Vor rund zwei Tagen äusserte sich Trainer Francesco Farioli erstmals ausführlich zur Personalie Rodrigo Mora und dessen möglichem Wechsel zur AS Rom. Der Offensivspieler sei trotz seines jungen Alters professionell genug, um mit der Aufmerksamkeit umzugehen, so Farioli.

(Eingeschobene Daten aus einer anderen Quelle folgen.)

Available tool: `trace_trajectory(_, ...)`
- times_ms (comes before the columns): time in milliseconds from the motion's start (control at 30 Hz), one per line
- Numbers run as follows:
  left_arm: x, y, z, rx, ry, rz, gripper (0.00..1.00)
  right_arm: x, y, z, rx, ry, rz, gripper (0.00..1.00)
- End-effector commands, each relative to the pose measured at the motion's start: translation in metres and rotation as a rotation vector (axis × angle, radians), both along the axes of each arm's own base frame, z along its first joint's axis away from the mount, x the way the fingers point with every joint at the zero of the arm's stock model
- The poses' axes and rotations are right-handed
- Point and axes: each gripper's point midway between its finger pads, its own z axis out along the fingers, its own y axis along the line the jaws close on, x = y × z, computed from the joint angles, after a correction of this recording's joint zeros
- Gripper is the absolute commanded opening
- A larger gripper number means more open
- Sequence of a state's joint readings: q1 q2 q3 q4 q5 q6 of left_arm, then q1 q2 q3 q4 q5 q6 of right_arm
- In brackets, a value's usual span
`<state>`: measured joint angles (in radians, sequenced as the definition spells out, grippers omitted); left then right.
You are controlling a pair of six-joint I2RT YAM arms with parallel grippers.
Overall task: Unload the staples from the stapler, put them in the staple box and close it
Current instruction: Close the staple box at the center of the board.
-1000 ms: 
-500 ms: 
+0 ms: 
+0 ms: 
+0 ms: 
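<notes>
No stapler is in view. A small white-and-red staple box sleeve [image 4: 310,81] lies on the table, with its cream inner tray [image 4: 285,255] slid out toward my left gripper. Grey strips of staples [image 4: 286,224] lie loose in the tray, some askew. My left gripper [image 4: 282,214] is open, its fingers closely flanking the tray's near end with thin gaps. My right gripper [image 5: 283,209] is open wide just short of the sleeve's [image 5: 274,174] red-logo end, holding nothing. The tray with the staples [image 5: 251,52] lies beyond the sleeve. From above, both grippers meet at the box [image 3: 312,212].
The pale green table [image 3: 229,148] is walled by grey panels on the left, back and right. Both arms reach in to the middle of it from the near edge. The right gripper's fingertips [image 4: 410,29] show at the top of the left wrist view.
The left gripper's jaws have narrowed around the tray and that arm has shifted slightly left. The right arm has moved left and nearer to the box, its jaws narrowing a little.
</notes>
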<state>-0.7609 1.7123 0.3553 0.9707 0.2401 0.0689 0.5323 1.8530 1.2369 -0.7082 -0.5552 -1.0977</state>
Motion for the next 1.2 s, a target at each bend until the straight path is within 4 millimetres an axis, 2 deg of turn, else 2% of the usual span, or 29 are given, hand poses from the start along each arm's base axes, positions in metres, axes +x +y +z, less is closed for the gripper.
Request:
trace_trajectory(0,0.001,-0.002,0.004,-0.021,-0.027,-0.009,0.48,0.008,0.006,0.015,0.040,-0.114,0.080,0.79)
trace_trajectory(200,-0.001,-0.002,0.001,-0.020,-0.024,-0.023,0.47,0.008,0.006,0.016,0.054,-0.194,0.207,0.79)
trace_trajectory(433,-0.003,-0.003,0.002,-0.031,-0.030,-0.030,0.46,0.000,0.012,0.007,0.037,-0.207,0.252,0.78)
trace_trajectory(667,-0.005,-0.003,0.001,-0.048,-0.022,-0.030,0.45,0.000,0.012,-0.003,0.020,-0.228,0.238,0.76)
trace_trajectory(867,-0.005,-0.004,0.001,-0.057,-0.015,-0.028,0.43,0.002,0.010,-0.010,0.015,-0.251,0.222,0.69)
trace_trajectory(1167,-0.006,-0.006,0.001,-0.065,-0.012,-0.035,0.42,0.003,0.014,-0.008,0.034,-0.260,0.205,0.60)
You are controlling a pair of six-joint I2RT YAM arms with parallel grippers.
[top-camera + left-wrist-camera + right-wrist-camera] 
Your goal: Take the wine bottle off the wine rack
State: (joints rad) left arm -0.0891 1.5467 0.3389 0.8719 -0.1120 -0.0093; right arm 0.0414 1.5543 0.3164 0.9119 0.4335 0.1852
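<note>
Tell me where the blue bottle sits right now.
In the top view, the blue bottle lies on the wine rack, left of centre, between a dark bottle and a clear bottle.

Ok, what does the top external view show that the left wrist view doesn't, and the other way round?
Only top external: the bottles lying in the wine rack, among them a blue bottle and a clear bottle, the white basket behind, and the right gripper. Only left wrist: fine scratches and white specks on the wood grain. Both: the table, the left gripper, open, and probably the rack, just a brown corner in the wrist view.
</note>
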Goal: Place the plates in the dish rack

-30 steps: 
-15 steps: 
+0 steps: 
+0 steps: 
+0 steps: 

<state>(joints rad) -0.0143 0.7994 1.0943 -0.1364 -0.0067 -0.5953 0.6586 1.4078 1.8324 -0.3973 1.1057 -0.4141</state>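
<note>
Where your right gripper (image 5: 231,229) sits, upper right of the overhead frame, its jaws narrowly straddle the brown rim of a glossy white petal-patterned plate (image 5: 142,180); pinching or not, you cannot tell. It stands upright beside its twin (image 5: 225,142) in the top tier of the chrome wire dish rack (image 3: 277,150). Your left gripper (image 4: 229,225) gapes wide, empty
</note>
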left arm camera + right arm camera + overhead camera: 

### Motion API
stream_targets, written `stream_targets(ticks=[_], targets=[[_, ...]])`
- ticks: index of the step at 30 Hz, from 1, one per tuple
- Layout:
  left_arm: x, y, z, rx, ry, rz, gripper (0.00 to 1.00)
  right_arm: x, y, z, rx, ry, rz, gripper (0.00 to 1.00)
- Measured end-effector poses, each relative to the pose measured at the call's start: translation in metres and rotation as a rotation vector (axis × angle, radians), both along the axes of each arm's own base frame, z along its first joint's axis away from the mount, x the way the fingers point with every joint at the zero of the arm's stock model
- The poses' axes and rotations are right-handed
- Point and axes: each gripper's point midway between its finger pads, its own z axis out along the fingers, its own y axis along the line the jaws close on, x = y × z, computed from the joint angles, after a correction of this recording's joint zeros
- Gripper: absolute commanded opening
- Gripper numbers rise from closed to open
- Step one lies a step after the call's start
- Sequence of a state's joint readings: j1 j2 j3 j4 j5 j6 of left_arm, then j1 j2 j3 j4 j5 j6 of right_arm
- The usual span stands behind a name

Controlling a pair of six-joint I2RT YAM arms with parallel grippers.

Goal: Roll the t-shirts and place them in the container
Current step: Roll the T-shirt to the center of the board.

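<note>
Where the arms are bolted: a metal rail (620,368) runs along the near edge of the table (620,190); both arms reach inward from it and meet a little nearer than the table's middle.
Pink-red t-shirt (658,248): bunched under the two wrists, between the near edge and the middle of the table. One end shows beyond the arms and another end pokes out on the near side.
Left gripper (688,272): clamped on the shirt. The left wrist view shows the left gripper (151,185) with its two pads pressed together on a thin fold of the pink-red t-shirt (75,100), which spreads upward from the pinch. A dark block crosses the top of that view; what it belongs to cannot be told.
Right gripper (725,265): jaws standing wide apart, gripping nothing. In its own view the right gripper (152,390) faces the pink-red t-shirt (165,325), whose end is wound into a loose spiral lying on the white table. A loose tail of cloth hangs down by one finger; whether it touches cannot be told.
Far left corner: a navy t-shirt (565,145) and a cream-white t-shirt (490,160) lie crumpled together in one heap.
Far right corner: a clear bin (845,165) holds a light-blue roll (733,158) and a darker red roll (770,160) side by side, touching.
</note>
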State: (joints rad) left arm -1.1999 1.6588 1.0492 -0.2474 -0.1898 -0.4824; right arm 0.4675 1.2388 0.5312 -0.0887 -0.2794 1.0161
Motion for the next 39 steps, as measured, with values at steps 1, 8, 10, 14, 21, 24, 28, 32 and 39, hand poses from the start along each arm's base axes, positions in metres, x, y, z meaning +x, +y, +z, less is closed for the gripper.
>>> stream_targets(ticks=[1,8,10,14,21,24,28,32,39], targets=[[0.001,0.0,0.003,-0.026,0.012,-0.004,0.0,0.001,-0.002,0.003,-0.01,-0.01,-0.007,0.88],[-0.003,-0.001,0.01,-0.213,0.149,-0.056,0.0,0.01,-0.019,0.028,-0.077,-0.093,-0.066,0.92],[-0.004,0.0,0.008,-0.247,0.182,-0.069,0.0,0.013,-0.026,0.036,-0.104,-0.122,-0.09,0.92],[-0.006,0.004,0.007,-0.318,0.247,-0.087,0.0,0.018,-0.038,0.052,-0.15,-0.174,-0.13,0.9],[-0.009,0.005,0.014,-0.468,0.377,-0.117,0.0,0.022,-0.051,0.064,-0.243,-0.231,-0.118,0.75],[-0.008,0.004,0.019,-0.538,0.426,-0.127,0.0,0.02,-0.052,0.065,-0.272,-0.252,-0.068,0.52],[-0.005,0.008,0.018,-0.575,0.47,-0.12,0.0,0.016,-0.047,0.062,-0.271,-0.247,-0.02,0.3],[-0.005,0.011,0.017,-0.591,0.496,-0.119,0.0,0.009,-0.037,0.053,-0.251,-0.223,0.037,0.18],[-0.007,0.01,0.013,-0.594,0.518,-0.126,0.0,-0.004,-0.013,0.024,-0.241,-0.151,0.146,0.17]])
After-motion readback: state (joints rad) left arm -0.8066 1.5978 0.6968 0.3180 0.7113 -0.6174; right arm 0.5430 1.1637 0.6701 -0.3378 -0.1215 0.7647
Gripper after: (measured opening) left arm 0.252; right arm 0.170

Mora sei grosser Anhänger Portos und vor allem Spieler des Klubs – solange das so bleibe, gebe es keine Zweifel daran, wie er eingesetzt werde und welchen Beitrag er leisten könne. Ein möglicher Verkauf sei für Porto zwar unter Umständen notwendig, um selbst am Transfermarkt handlungsfähig zu bleiben, aber keine gewünschte Entwicklung.

Kurz darauf wurde deutlicher, dass Rom den Offensivspieler tatsächlich als Priorität von Sportdirektor Tony D’Amico verfolgt. Bei den Verhandlungen mit Porto klafft demnach jedoch weiterhin eine Lücke zwischen Forderung und Angebot. Auf Spielerseite gilt Mora selbst als interessiert an einem Wechsel, da er nach einer Saison als Ergänzungsspieler unter Farioli auf mehr Einsatzzeit hofft.

Sein Anwalt erklärte gegenüber «CMTV», Mora sei inzwischen nur noch dritte Wahl in Fariolis Planungen. Zugleich betonte er, der Spieler werde niemals gegen Porto handeln und liebe den Klub. Wie «Tuttomercato» nun berichtet, haben sich die Verhandlungen deutlich verlangsamt.

Rom soll nach alternativen Lösungen gesucht haben, um Portos Preisvorstellung zu erfüllen – etwa über eine Kombination aus fester Ablöse und einer 50-prozentigen Beteiligung an einem künftigen Weiterverkauf.